Dave Miller, an Iowa farmer who also works for the Iowa Farm Bureau Federation as IFBF's director of research and commodity services, testified last week before the U.S. Senate Committee on Agriculture, concerning proposed Global Warming legislation and a Cap-and-Trade System.
As chief science officer for AgraGate Climate Credits Corporation, an affiliated company of IFBF, Miller gave the senate panel his ideas on ways to structure and streamline the carbon credit program so that it would be an incentive to farmers to participate in it and so that the program would benefit the soil.
Farm Bureau supports a practical, voluntary, market-based carbon credit trading system rather than a cap-and-trade system. Currently 4,000 Iowa farmers are participating in the AgraGate carbon program which trades carbon credits on the Chicago Climate Exchange.
Better incentives needed to encourage more participation
Miller said that nationally more than 16 million acres have been compensated for providing environmental services through the CCX enrollment, verification and carbon credit sales process. "Market transparency is critical to the smooth operation of a carbon market, so that prices are publicly reported and readily available. The only offset market that currently offers that transparency is the Chicago Climate Exchange. Additional efforts to streamline the process would no doubt make it easier to expand the program," said Miller.
He also indicated that right now offsets are valued differently for soil, forestry, or methane and value can even vary according to geographic location. "All these variances increase the transaction of costs associated with marketing carbon offsets. The end brings fewer returns to the farmer or rancher hoping to enroll. That's no incentive," said Miller.
"Term credits are another hurdle for people who hope to enroll working farmlands in carbon offset markets. Our analysis shows term credits will be highly discounted by the marketplace, especially if the expectation is that credit prices in the future will be higher."
Complex rules, longer contracts hamper enrollment
Miller called for clear, simple protocols or rules which assist in the record keeping of all offset sources. Since it is the active growing of crops, grass and trees which take carbon from the atmosphere in the first place, it is essential to protect income from these production activities to sustain any carbon-sequestering activity while ensuring the continuation of affordable food, fiber and fuel for a growing world population.
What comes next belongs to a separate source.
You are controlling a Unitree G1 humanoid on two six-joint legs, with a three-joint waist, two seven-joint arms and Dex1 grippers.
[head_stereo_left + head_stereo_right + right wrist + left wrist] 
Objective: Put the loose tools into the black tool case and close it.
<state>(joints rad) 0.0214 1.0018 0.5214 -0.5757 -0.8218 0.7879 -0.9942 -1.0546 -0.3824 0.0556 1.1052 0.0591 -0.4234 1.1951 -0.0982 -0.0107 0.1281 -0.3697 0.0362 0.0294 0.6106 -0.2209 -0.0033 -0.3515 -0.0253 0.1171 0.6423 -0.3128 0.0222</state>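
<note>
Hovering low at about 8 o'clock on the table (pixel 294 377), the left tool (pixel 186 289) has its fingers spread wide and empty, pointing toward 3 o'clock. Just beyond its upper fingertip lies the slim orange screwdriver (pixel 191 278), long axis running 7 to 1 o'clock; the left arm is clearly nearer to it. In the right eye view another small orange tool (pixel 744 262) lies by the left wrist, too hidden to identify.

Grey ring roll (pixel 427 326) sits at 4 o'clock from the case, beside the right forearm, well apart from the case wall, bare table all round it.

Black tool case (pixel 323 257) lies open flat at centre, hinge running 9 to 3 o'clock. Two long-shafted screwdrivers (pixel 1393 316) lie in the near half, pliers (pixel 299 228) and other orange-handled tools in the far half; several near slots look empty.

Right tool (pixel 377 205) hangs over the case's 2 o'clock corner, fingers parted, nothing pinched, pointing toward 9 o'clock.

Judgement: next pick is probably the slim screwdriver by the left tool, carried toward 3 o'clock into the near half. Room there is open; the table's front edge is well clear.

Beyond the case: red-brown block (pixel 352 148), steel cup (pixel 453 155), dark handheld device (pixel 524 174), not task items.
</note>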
Lengthy contracts for carbon enrollment are another factor in hampering enrollment, said Miller. "In Iowa, more than 60% of the farmland is rented by the operator with the vast majority on one-year renewable leases. Requiring contracts to be longer than the typical five-year carbon contract is too long and will significantly reduce participation."
And finally, Miller called for USDA-developed offset standards and protocols for biological sequestration regarding methane. "The USDA already oversees standards for grains, livestock and other agricultural markets and should remain the agency in charge of setting standards for carbon market offsets," he says.